Бойцы со всего разбега остановились, подровнялись и вытянулись перед генералом во фронт.
— Так что, товарищ генерал-майор, — высоким срывающимся голосом начал один из них, молодой, щеголеватый, с сержантскими полосками на погонах, — бойцы сторожевого охранения четвёртого батальона сто двадцать седьмого…
— Это кто стрелял? — перебил его генерал.
— Это я стрелял, товарищ генерал-майор, — негромко ответил, выступая вперёд, второй боец, немолодой, худенький, некрасивый, с заляпанным грязью бледным небритым лицом. Он тяжело дышал, и, когда говорил, губы у него вздрагивали.
— Вы что ж это, чёрт вас возьми, вздумали тут ночью пальбу открывать?!
— Согласно приказа, товарищ генерал-майор, — ещё тише ответил солдат, и губы у него опять задрожали.
— Согласно приказа вы мне все стёкла в машине вышибли?
— Я свистел, товарищ генерал-майор, — машина не остановилась. Дал предупреждающий — тоже…
— Вы видели, что это моя машина?
Солдат на секунду запнулся и ответил:
— Так точно. Видел, товарищ генерал-майор. Я вашу машину хорошо знаю.
— И всё-таки стреляли мне в спину.
— И всё-таки… да, стрелял, товарищ генерал-майор. Согласно приказа.
— А вы знаете, что вы, между прочим, чуть писателя не убили? Вы читали такого-то?
— Никак нет. Не читал, — ответил боец, переступив с ноги на ногу и покосившись в сторону писателя.
— Ваша фамилия? — сказал генерал.
— Первого взвода, четвёртой роты, четвёртого батальона, сто двадцать седьмого гвардейского Краснознамённого Ворошиловградского стрелкового полка ефрейтор Метёлкин.
— Можете быть свободны, — сказал генерал и, отворив дверцу кабины, пригласил писателя садиться.
— Ведь вот метёлка этакая, — проворчал он, когда машина, сделав разворот, снова помчалась по шоссе. — Ведь вы посмотрите — он же мне фуражку насквозь продырявил.
И генерал протянул писателю фуражку, чтобы тот пощупал.
Писатель нащупал дырку, поёжился, глухо кашлянул и сказал, что в конце концов фуражку можно и купить и починить, а вот с головой это сделать было бы, пожалуй, несколько труднее. Генерал ничего не ответил, надел фуражку и всю остальную дорогу молчал.
Когда они добрались наконец до штаба, он, не задерживаясь, поднялся во второй этаж и приказал адъютанту разбудить дежурного писаря. Через минуту явилась заспанная рыженькая девушка в светлой застиранной гимнастёрке.
— Будьте любезны отпечатать приказ, — сказал ей генерал.
Девушка села за пишущую машинку, подышала на руки и приготовилась печатать.
— Приказ по дивизии.
Пальцы девушки забегали по клавишам.
— Ефрейтору сто двадцать седьмого гвардейского Краснознамённого Ворошиловградского полка Метёлкину… оставьте место для имени-отчества… объявляю благодарность за добрую службу и верное понятие о воинском долге.

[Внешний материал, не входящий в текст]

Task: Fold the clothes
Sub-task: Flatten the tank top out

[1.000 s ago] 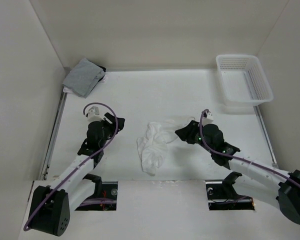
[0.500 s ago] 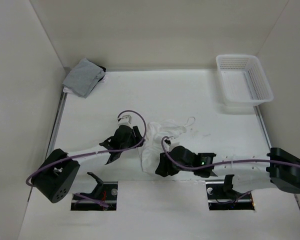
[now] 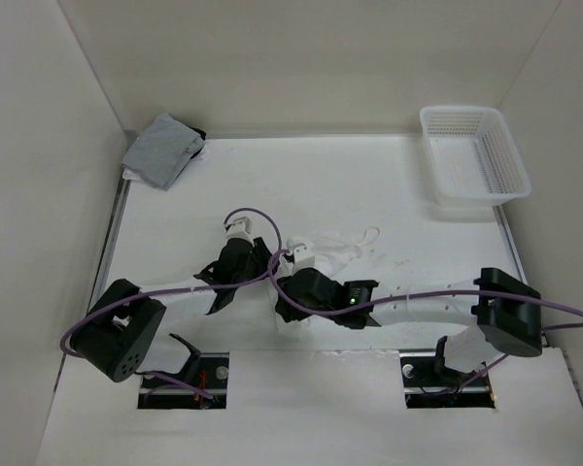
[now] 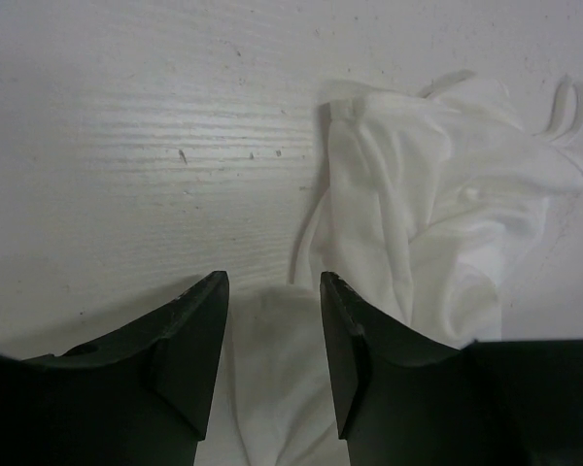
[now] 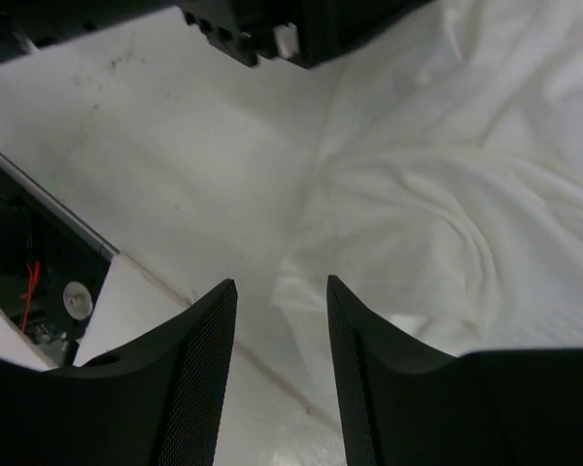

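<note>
The thin white soft-cloth camisole (image 4: pixel 418 204) looks matt and finely knit, rumpled into soft creases. The white table top (image 4: pixel 126 146) under it shows a painted wood grain in fine lines, matt, with small dark flecks.

The left gripper (image 4: pixel 272 291) has fingers (image 4: pixel 189 340) of smooth matt black plastic. On the right gripper (image 5: pixel 282 291) the black fingers (image 5: pixel 199 388) are finely stippled.

In the top view, at two o'clock, the white rectangular basket (image 3: pixel 476 155) is latticed plastic with a slight sheen. At ten o'clock the folded grey garment (image 3: pixel 162 149) is matt, heathered knit. The purple cable (image 3: pixel 248 211) looks smooth and faintly glossy.
</note>
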You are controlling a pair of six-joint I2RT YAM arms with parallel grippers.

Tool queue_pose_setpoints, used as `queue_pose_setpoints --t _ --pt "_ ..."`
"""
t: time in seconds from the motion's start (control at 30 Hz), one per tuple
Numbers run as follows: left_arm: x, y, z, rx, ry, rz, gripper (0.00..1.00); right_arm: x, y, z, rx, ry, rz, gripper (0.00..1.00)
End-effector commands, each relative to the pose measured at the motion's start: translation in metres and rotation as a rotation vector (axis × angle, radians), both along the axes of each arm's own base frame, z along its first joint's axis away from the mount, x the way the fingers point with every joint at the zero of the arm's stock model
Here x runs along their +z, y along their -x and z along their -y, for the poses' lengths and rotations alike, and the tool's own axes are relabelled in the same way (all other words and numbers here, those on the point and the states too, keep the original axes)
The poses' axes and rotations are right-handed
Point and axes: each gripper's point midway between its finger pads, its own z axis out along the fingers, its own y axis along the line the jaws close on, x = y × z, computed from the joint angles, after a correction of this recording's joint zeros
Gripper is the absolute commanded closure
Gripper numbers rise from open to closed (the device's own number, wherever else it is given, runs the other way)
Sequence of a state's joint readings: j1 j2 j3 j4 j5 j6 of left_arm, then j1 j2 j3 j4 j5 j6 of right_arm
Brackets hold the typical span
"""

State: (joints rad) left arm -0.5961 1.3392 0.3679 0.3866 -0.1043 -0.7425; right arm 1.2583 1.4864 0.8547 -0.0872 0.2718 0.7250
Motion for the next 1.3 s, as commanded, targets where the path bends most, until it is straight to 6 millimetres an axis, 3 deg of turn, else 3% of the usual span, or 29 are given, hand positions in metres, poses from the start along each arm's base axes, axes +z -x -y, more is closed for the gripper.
queue_pose_setpoints --t 0.0,0.2,0.33,0.53,0.73,0.87,0.97,1.07,1.17,1.27 --pt "0.016 -0.015 0.003 0.017 0.079 0.051 0.59 -0.002 -0.01 -0.016 0.05 0.081 0.065 0.54" --pt "0.012 -0.02 -0.027 0.125 0.114 0.032 0.58 -0.02 -0.019 -0.008 0.013 0.198 0.072 0.56" --pt "0.011 -0.02 -0.042 0.166 0.13 0.03 0.58 -0.026 -0.015 -0.002 0.01 0.255 0.073 0.59" --pt "0.004 -0.019 -0.046 0.169 0.127 0.013 0.58 -0.038 -0.005 -0.001 0.026 0.265 0.03 0.59" --pt "0.001 -0.018 -0.044 0.162 0.135 0.009 0.58 -0.036 0.005 -0.011 0.059 0.254 0.021 0.59" --pt "0.003 -0.017 -0.043 0.161 0.14 0.012 0.58 -0.048 0.009 -0.011 0.07 0.274 -0.002 0.67" --pt "0.003 -0.016 -0.045 0.164 0.142 0.014 0.58 -0.051 0.009 -0.013 0.069 0.273 -0.004 0.82" --pt "0.003 -0.015 -0.045 0.164 0.141 0.013 0.58 -0.034 0.004 -0.008 0.029 0.233 0.024 0.89" --pt "0.004 -0.014 -0.041 0.149 0.145 0.013 0.58 0.003 -0.006 0.004 -0.027 0.144 0.097 0.91" --pt "0.008 -0.013 -0.033 0.122 0.151 0.017 0.57 0.037 -0.01 0.027 -0.084 0.049 0.146 0.93"
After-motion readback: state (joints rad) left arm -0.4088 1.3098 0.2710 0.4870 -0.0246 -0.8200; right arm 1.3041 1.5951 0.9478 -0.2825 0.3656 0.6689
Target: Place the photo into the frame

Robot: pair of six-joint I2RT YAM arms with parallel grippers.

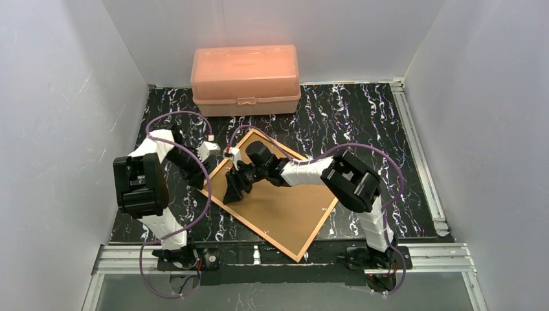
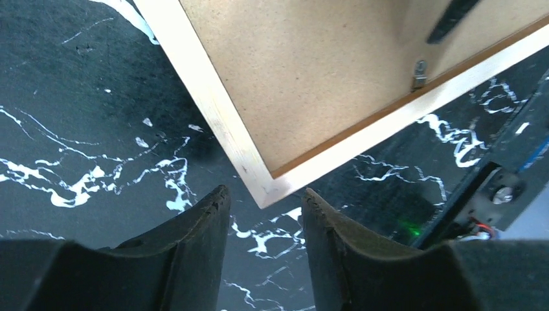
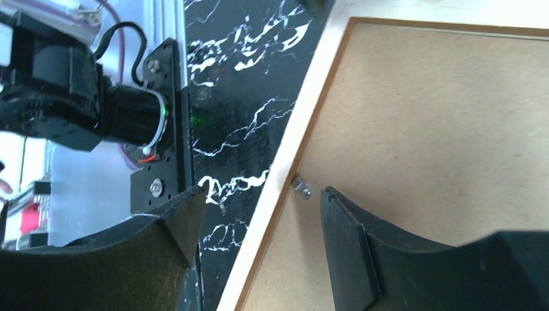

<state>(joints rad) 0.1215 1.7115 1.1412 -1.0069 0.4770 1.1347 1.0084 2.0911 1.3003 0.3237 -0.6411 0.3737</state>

Двадцать девятого сентября сего года, находясь в сторожевом охранении своей части, ефрейтор Метёлкин… имя-отчество…
Машинка неторопливо стрекотала. Генерал ходил по комнате, поглаживая свою седеющую голову, и продолжал не спеша диктовать слова приказа. А московский писатель, стоя в углу, раскуривал трубку и с удивлением поглядывал то на генерала, то на его фуражку, брошенную на подоконник.